Guest reviewer Adam Rosenberg resides in Prospect Heights, Brooklyn, where he slaves away daily as a contributing editor for UGO’s Gamesblog as his dog Loki looks on in bewilderment. In addition to the noble pursuit of video games, Adam enjoys spending time with fine film, finer food and his fine fiancée Bekah.
I’m not really sure the title “Prince of Persia” is relevant anymore. After all, in Ubisoft’s latest – a reboot of the trilogy started with Sands of Time – you play a wandering scoundrel: two parts Han Solo, two parts le Parkour founder David Belle and one part Indiana Jones. You could argue that the open-world, Middle Eastern-flavored surroundings might be situated in an ancient, fantasy-world version of Persia, but it just as easily might not be. But hey, that’s brand recognition for you.
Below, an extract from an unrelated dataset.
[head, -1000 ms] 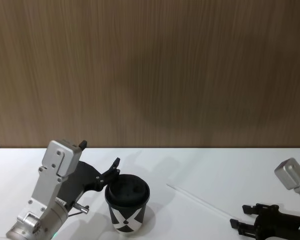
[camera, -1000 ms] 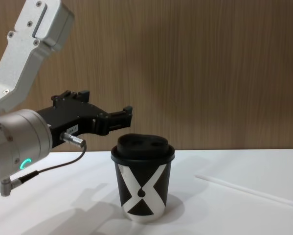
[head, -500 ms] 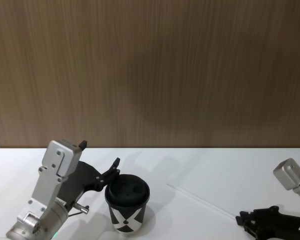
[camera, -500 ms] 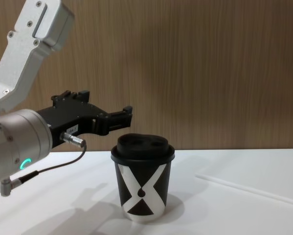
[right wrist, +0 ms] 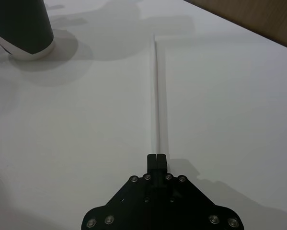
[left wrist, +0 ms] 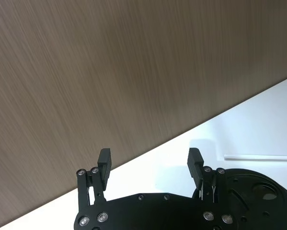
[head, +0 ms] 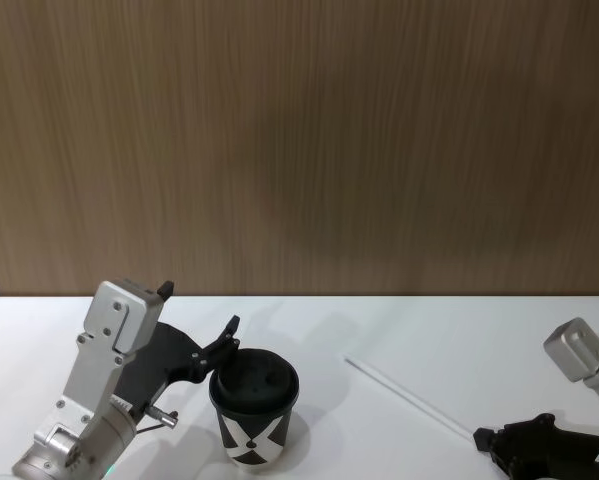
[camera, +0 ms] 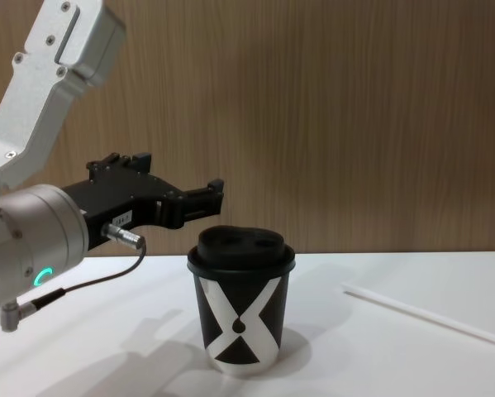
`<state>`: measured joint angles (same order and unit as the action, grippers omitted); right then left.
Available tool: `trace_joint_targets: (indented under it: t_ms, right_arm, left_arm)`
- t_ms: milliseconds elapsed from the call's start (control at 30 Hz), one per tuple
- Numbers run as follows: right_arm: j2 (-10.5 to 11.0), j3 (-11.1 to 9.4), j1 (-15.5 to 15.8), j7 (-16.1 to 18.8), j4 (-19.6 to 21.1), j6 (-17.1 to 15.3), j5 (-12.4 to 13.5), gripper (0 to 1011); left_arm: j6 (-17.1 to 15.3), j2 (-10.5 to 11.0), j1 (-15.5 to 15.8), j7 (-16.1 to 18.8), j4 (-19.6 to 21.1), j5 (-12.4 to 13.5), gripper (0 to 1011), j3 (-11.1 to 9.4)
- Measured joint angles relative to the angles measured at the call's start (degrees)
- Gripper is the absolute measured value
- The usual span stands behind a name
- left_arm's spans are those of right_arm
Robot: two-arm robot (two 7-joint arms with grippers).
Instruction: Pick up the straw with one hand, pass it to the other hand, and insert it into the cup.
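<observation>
Straw (head: pixel 409 397) lies diagonal (far end nearer cup (head: pixel 254 410)).

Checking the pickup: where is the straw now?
In the head view, the straw stretches over the table to the right of the cup, its near end pinched in the shut right claw.

I seem to be working at a lab-style test bench, with a plain white tabletop (head: pixel 479 340) along the bottom of the frame and a brown wood-grain wall panel (head: pixel 299 140) across the top.
</observation>
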<state>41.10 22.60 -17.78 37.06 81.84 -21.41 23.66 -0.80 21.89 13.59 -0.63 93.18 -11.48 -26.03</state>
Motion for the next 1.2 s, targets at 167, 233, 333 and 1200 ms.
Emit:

Prince of Persia is a streamlined spectacle, lighter on challenge than previous series entries but also more visually appealing by several orders of magnitude, thanks to the face-lifted, cel-shaded art design. Meanwhile, the gameplay remains fundamentally unchanged; as the titular (not-)Prince, you’ll still be wall-running, column-groping and bar-swinging, all of it supplemented by increasingly frequent dalliances with magic.
But to be honest, there’s not much in the way of "game" in Prince of Persia. It is essentially a massive, player-guided Quick Time Event broken up by occasional displays of QTE-fueled swordplay.